L’Ever Given, un navire de 200.000 tonnes et de 400 mètres de longueur, a stoppé à lui seul une voie navigable où circule chaque année environ 10% du commerce international en s’immobilisant en diagonale le 23 mars.
Mais les craintes que ce blocage perdure pendant des semaines se sont révélées infondées.
Au septième jour de la crise lundi, le navire battant pavillon panaméen, opéré par le taïwanais Evergreen Marine Corporation, a été remorqué vers le Grand Lac Amer au milieu du canal de Suez et la circulation a repris le soir même entre la Méditerranée et la mer Rouge.
Le président Abdel Fattah al-Sissi n’a pas attendu que le navire gigantesque soit entièrement dégagé pour revendiquer un « succès » égyptien.
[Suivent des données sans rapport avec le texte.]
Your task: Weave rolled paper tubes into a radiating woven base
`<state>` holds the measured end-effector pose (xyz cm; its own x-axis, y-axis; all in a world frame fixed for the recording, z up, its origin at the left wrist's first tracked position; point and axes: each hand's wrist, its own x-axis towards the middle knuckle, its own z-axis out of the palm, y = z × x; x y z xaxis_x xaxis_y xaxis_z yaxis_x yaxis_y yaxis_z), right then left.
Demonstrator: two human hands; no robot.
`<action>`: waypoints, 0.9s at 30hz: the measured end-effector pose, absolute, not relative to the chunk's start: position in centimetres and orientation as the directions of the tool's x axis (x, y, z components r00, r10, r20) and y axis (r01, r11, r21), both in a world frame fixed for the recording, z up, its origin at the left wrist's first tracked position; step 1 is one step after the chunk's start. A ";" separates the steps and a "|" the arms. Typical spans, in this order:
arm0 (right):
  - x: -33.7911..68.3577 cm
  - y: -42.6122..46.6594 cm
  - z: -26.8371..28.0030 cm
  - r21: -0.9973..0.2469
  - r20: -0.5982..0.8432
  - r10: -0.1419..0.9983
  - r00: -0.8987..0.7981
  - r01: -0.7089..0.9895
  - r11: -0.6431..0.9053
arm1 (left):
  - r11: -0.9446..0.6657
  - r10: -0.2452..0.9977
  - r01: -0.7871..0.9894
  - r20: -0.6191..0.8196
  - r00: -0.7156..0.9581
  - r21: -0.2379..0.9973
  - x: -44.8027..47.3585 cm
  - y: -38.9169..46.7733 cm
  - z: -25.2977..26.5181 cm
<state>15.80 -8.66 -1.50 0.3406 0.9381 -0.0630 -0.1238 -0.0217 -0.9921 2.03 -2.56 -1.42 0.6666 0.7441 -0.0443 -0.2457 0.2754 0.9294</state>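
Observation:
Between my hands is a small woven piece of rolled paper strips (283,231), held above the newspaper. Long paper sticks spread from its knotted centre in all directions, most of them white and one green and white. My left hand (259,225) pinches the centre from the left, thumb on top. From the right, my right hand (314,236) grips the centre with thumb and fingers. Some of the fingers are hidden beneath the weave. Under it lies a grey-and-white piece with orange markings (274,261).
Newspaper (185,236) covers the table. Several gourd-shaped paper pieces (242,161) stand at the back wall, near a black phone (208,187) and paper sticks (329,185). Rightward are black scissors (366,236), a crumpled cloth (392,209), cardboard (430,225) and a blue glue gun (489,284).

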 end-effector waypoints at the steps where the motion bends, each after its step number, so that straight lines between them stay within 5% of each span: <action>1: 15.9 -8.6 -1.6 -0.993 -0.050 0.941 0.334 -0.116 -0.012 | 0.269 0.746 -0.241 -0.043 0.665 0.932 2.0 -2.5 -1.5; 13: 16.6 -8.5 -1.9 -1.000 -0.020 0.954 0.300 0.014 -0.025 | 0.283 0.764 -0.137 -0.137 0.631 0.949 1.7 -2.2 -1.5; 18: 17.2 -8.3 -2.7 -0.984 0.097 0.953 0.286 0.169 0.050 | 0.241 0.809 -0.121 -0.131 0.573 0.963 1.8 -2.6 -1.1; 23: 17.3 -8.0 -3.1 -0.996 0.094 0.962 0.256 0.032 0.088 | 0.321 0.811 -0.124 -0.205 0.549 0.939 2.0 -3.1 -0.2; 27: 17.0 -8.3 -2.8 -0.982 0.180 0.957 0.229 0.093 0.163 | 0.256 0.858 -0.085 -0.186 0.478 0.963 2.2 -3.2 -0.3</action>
Sous ses ordres, plus de huit milliards de dollars (6,8 milliards d’euros) ont été menés sur le canal en 2014-2015 dont la création d’une voie parallèle de 35 km sur la partie nord.
– Géré « exceptionnellement » –
« Le gouvernement égyptien a géré le blocage (…) exceptionnellement bien, étant donnée l’intense pression internationale », a relevé Tony Munoz, rédacteur en chef de la revue spécialisée Maritime Executive, soulignant toutefois le rôle des spécialistes étrangers du sauvetage dans les opérations.
Il a notamment évoqué l’expertise apportée par Nick Sloane, de la société spécialisée Resolve Marine, qui a travaillé sur le sauvetage du bateau de croisières Costa Concordia naufragé en 2012 sur une île de Toscane.
Pour Angus Blair, professeur d’économie à l’université américaine du Caire, l’Egypte devait se féliciter d’avoir réussi le sauvetage « mais ça ne rabaisse pas l’implication néerlandaise », à travers la société Smit Salvage qui a participé aux opérations.
MM. Blair et Munoz ont estimé que l’impact à moyen terme sur la part de l’Egypte dans le commerce maritime serait limité ou inexistant.
« En réalité, ce n’était qu’un accident de la circulation, même si c’en était un gros », a relevé M. Blair.
« Les aéroports connaissent des accidents mais, en quelques heures, ils rouvrent », a-t-il ajouté. « Donc, je ne pense pas qu’il y ait de dommages pour la réputation de l’Egypte ».
Selon M. Munoz, la solution de contourner l’Afrique par le cap de Bonne-Espérance –qui rajoute 6.000 km au trajet Singapour-Rotterdam– « n’est pas raisonnable ». « Tout l’objet de ces méga-navires est de réduire les escales et les coûts opérationnels », a-t-il relevé.
– Responsabilités –
Mais « lorsque les prix du pétrole baissent à un certain niveau, la route longue par le cap de Bonne-Espérance, devient moins onéreuse », a souligné Yezid Sayigh, du Carnegie Middle East Center.
Selon cet expert de l’influence de l’armée sur l’économie en Egypte, l’agrandissement récent du canal était une erreur.
Dans une étude de 2019, il soulignait que « la demande de Sissi de terminer (l’agrandissement) en un an au lieu des trois ans » prévus avait fait doubler le budget initial.
Selon lui, ces travaux reposaient sur une estimation trop optimiste du trafic maritime après l’inauguration du nouveau tronçon, malgré une rude concurrence avec le canal de Panama et la route du Nord, a-t-il dit à l’AFP.
Le canal de Suez a rapporté à l’Egypte 5,7 milliards de dollars en 2019-2020, soit à peine plus qu’en 2014 (5,3 milliards), selon l’Autorité du canal de Suez, qui tablait sur un revenu de 13,5 milliards d’ici 2023.
Devant ce constat, M. Sissi a rejeté cette semaine l’idée d’élargir la partie sud du canal, où l’Ever Given s’est échoué.
L’embouteillage géant de plus de 400 navires devrait être résorbé d’ici la fin de la semaine mais l’établissement des responsabilités devrait se jouer devant les institutions d’arbitrage et de contentieux, selon l’agence de notation financière DBRS Morningstar.
Concernant l’enquête sur le canal, les autorités égyptiennes « feraient bien de se montrer transparentes, afin d’éviter de ternir leur réputation », a prévenu M. Sayigh, relevant que l’Egypte avait « résisté à la transparence » dans certains incidents par le passé.